• **EXERCISE INSTRUCTIONS**:
Report the number of lines holding "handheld" in the material below, and nothing more.

-------------------------

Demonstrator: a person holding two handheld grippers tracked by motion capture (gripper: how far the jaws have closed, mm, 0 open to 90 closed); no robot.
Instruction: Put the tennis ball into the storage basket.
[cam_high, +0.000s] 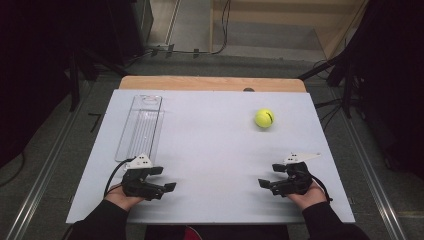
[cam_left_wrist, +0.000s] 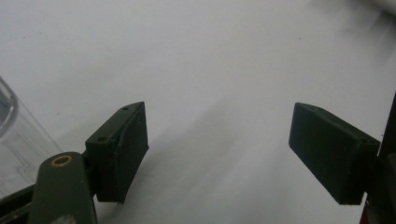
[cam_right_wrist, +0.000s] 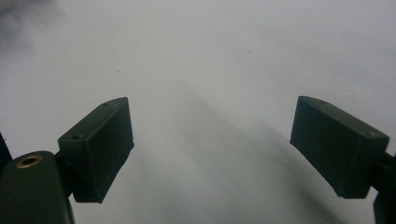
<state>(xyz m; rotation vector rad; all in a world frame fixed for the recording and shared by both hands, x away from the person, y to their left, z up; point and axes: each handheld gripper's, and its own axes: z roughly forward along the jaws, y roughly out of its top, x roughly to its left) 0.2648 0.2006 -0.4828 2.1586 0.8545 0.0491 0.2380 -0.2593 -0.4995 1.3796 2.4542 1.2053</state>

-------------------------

• **RESULT OF THE TASK**:
2